Google is generally smart enough these days to identify whether or not subdomains are part of the same site or different sites. They can tell the difference between two unique WordPress.com pages and two subdomains on your blog. Generally, if it benefits you to lump the SEO value of two subdomains together under your domain as a whole, Google will do it.
Subfolders don’t have the split site issue, which is both good and bad. It means if you wanted to actually divide up your content, you wouldn’t be able to. However, it means if you would have issues with Google not parsing your elements as the same site, it would be forced to be the same site.
Subfolders are typically crawled more easily and more often, since that’s how the typical site structure adds new content to URLs. With a proper sitemap, this isn’t a problem, though. Google Analytics is also better at handling multiple subfolders as one site than multiple subdomains.
So, the question becomes, which method should you use?
I generally recommend that you use the ccTLD method if at all possible. It’s easier to organize and it’s easier to hand off to other teams as you grow and expand. You can have dedicated teams with their own hosting access rather than requiring that everyone go through one host.

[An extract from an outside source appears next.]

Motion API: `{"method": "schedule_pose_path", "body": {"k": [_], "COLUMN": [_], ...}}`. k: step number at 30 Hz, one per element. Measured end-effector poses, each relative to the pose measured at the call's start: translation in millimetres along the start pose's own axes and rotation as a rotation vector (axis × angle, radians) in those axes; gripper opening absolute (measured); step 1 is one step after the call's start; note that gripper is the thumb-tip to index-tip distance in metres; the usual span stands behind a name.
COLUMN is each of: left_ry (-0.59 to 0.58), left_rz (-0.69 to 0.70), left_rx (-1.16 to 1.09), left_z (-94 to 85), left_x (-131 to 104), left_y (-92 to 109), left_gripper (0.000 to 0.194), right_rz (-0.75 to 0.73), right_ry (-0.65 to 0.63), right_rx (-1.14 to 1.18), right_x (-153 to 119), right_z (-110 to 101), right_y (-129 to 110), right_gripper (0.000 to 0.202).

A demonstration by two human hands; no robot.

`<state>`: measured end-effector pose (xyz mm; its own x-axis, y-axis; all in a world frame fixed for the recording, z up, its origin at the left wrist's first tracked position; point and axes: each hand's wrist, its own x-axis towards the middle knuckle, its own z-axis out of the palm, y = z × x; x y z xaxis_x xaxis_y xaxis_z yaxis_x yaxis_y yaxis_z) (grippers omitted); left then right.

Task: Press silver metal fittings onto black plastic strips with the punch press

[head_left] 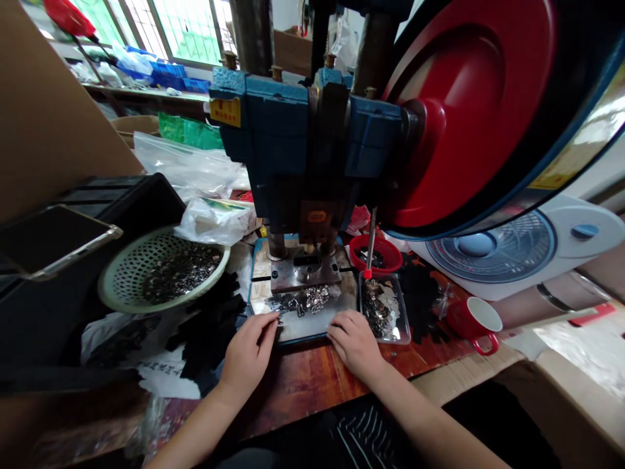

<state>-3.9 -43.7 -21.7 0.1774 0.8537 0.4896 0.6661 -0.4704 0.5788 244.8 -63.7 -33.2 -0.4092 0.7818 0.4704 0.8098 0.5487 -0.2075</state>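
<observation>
My left hand (250, 348) rests at the front left of the press's metal plate (295, 330), thumb and forefinger pinched together. Something small and dark shows at those fingertips, too small to name. At the plate's front right edge lies my right hand (355, 342), its fingers curled and held together; whatever may be under them is hidden. Between and beyond the hands, a pile of small shiny metal pieces (316, 298) lies on the plate, with dark pieces to its left. Behind the pile sits the die block (305, 272), under the blue press (278, 130).
Left stands a pale green basket (114, 286) of small metal parts, near a phone (58, 238). Right are a clear tray (404, 326) of metal pieces, a red basket (396, 260), a red mug (461, 319) and a fan (493, 244). A large red flywheel (469, 117) overhangs the right side.
</observation>
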Motion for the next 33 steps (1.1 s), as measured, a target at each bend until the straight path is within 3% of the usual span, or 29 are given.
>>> {"method": "schedule_pose_path", "body": {"k": [12,15,18,23,27,33], "left_ry": [-0.051,-0.068,-0.077,-0.094,-0.085,-0.044], "left_rz": [-0.303,-0.393,-0.420,-0.398,-0.418,-0.414], "left_rx": [-0.237,-0.304,-0.362,-0.353,-0.382,-0.407], "left_z": [1.2,1.4,1.8,-0.5,-1.1,4.7], "left_x": [17.9,23.5,35.1,57.6,70.7,91.9], "left_y": [12.7,16.6,20.3,23.7,22.9,14.8], "left_gripper": [0.023,0.024,0.028,0.028,0.027,0.026], "right_rz": [0.061,0.191,0.344,0.395,0.331,0.111], "right_ry": [0.064,0.085,0.167,0.184,0.132,0.115], "right_rx": [0.085,0.130,0.132,0.091,0.022,-0.041], "right_x": [0.8,27.9,74.6,143.4,155.4,138.8], "right_z": [2.9,-1.7,-2.8,7.3,12.7,1.6], "right_y": [-5.4,-0.2,12.0,26.6,26.4,23.1], "right_gripper": [0.015,0.013,0.012,0.013,0.014,0.020]}}
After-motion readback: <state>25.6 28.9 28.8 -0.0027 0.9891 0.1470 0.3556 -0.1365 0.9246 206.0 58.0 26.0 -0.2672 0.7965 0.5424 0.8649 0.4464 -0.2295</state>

I do recognize, however, that there are plenty of situations where using ccTLDs doesn’t fit the bill. The geographically local community example is a prominent one where the ccTLD doesn’t work.

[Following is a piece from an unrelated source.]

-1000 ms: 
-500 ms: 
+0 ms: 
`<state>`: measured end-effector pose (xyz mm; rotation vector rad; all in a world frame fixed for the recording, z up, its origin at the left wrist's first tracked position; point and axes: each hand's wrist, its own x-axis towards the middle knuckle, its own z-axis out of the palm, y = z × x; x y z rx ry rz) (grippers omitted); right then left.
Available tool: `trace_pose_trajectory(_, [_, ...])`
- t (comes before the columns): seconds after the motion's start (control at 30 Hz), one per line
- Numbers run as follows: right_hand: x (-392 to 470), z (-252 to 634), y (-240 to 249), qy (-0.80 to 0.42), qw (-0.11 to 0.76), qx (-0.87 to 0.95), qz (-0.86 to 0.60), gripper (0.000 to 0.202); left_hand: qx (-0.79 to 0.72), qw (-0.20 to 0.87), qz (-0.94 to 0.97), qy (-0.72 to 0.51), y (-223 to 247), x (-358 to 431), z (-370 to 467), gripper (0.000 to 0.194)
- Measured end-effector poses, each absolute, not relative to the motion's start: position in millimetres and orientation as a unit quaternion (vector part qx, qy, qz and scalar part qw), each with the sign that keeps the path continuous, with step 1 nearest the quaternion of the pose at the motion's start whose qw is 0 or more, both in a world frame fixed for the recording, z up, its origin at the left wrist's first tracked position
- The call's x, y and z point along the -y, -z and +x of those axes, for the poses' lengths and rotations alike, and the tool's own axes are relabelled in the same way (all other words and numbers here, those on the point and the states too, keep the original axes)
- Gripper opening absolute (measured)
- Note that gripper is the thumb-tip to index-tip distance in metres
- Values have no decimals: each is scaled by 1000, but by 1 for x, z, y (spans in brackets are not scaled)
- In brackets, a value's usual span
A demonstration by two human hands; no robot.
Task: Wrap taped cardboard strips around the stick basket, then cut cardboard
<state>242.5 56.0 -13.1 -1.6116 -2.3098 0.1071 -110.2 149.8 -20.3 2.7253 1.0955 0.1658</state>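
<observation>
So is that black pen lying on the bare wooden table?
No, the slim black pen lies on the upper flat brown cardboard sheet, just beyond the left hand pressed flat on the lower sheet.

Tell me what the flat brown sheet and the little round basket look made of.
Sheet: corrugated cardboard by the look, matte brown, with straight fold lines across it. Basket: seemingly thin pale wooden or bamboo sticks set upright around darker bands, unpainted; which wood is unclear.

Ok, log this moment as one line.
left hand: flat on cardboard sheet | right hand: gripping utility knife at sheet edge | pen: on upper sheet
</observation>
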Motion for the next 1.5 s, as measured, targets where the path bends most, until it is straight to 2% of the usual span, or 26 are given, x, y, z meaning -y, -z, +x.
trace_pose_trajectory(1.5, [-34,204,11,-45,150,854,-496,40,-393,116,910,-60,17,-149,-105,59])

In these cases, you should almost always use subfolders. Subdomains lose a lot of power in terms of SEO, which makes a huge different with regards to marketing and search visibility. Moz has done repeated tests over the years and has determined that using subfolders is simply better SEO practice. Moving content from a subdomain to a subfolder, all else being equal, results in an improvement in ranking.
Subfolders free up the most common non-responsive mobile design space as well, which is the m. subdomain. I would venture to say that well over 90% of all mobile sites that are not responsive are themselves using a subdomain, which means if you have a mobile site, a subdomain is probably what you’re using, if it’s not dynamic. Subfolders fit in better this way.
The final option is to use scripts or code to dynamically change the language of the content on your site. I don’t recommend this for a few reasons.
Of course, in some situations, best practices don’t matter. Government and Education sites in particular often have regulations set by bureaucrats who have no idea what they’re doing, and thus you have to make the best with what you’re given. You might simply have to match what has been used since 1998, and, well, good luck.